Above, pictures of Rosa bean (her, a willing model and me, playing about with my camera). 
Below, little Isey. This was us festivaling it up, almost ten years ago. He will turn 15 very soon. How can that even be? ❤️





Sunday, 9 February 2020

Corona virus

If Isaac were to contract this kind of virus, he would be at such a disadvantage from the off, it would be a significant risk to his life. 

We have already seen a virus take him from being quite well, having IV antibiotics on the ward, to intensive care needing breathing assistance - in just a matter of hours. That illness necessitated the use of a wheel chair, 24/7 oxygen, and a physical recovery which took many weeks (I’m not sure our mental recovery is even complete now). Mostly we just feel lucky that he recovered at all. 

However you feel about the risk (or not) of Corona virus, and wherever you are in the world, please, please practice good hand hygiene (this is much more powerful than wearing masks alone) - like having the flu jab, this is more about protecting those more vulnerable around you, than protecting yourself. 

If this does become a pandemic, and it sounds like it will, every one of us must take responsibility in trying to limit the spread of the virus in any way we can. If this means working at home more, if you can; do. If this means battening down the hatches and avoiding all non-essential socialising, if you can; do. If this means avoiding your GP surgery or A&E, if you possibly can; do. 

If you feel unwell, call for advice instead and keep the vulnerable (the very young, the elderly, and those with pre-existing conditions) in mind. Cough into your elbow, not your hand. Use disposable tissues and dispose of them well. As well as washing hands well, use alcohol gels in-between. Avoid public transport. Stay home. What might feel like a mild flu to you, may kill someone else. Take to the sofa, watch films, get well! 

My thoughts are with those in the eye of this storm, and those that fight everyday to help them x 




Friday, 7 February 2020

Sinus pain, surgery, and miracle drugs



CT scan done. The doctor said it was as he expected (since he’s already poked a camera up there anyway). Our CF nurse gave a less guarded review ‘looks ghastly, no wonder he’s feeling so bad’. 

The follow up which was to be a month later, I had moved to 3 days later (happy kick arse Mama moment), and the ENT team have been great, seeing him for pre-op the very next day, so we are all set for surgery, just waiting for the date now (we will keep the pressure on). 

His CF team will liaise with ENT, as while he is under anaesthetic they will do a lavage (hoover up some sputum from his lungs, to test in the lab), and depending on lung function test results, he will likely start a course of IV antibiotics at the same time. He is coughing more each day, and his last course was in late November, so the timing is no great surprise. He will need two weeks off post-op due to infection risks anyway, so tying in IVs to this time off school is no bad thing. 
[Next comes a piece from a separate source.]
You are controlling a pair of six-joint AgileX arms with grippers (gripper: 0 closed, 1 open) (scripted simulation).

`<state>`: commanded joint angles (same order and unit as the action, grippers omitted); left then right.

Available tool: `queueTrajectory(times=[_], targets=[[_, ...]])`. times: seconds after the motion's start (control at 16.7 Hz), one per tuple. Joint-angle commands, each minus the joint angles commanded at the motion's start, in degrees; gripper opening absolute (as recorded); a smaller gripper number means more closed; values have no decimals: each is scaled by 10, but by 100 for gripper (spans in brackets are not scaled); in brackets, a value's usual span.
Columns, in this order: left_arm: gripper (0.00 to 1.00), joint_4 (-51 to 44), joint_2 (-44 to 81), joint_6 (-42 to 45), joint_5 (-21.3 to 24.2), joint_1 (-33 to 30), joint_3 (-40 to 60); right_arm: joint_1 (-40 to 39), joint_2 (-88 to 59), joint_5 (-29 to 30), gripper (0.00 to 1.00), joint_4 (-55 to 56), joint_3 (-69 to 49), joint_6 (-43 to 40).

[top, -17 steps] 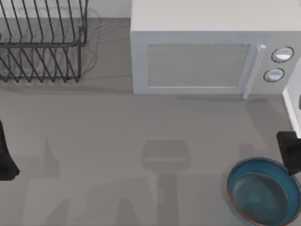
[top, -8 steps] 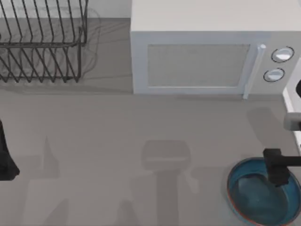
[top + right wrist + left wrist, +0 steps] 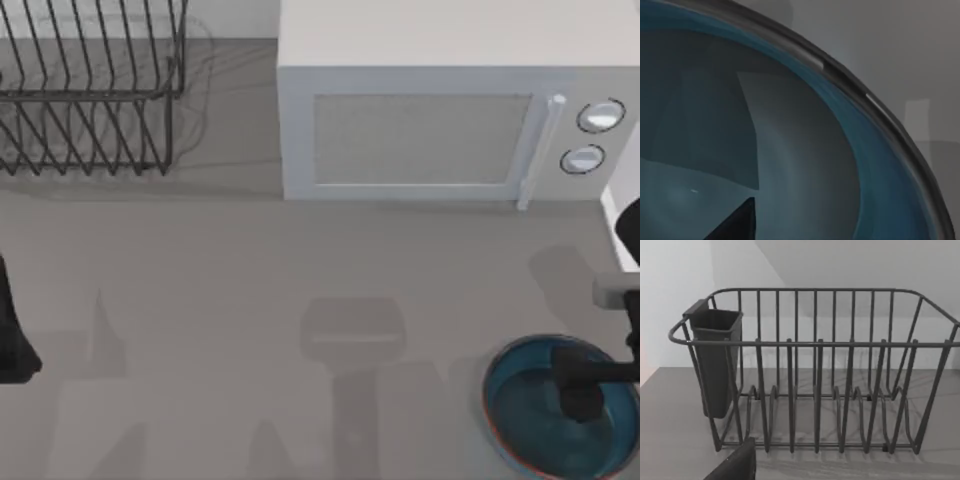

Our hope now is that the op comes first, and the IVs second. If he becomes any less well, and needs IVs sooner, that could mean he wouldn’t be well enough for surgery, but at the same time, the sinus pain/infections continue to impact his lungs too. Bit chicken and egg that. 


Our beautiful, spirited, Rosa bean.

In typical Isaac style, he is taking it all in his stride. He is not able to exercise much; he is in pain and sick often; he is missing a lot of school - but he still laughs with us everyday. We got his school report, and despite his low attendance (about 80%, so a day a week on average.... and shall we say, a rather lack lustre attitude to homework in general) he is still doing well. I don’t know how he does it. 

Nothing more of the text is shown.